Os aspectos psicológicos que se enredam a história do filme na conturbação em que os


sentimentos de Ana se confundem após perder o pai. Ao contrário da perca da mãe em que
Ana sofre com a saudade do que antes se viveu, com a morte do pai, Ana questiona o que
sentia com a presença do pai e como isso se traduz para sua ausência. Ana presenciava
diversos momentos de infidelidade e intransigência do pai para com a mãe, causando a
mesma um enorme pesar e sofrimento, visto que estava presa em um casamento com um
homem que não a amava e não a respeitava. Há falta, também, em sua mãe. Sua mãe vive
com a falta de amor, de respeito, de validação. Presa em uma teia que a apaga
constantemente. É diante dessa falta que sua mãe começa a se desvanecer da vida, adoecendo
até a morte. Com isso, Ana se vê agoniada e inquieta, tentando quebrar as correntes,
condenada a repetir os erros de uma estirpe amaldiçoada.

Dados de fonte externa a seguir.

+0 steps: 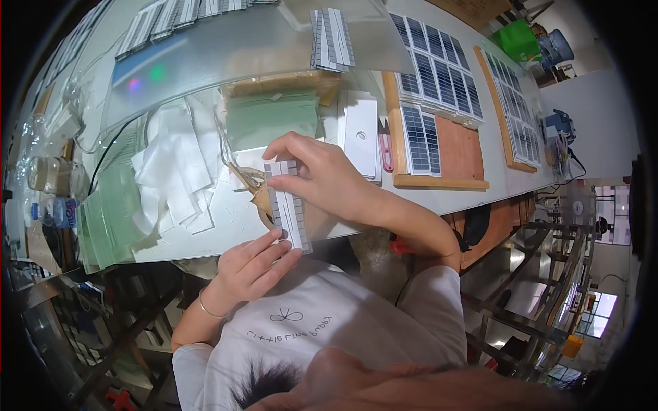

É como reflexão sobre o que nos é dado, sobre a bagagem que somos determinados a
carregar e a falta que temos que lidar que o filme brilha. Na câmera seguindo retamente os
personagens, com paciência ao se demorar nos olhares vagos dos personagens, se encantando
com o trágico que é se estar em família. Cría cuervos te oferece uma lente para enxergar o
que carregamos e o que isso nos traz, além de espelhar como crianças somos ao pensar no
que um dia a de ser falta em nossa vida.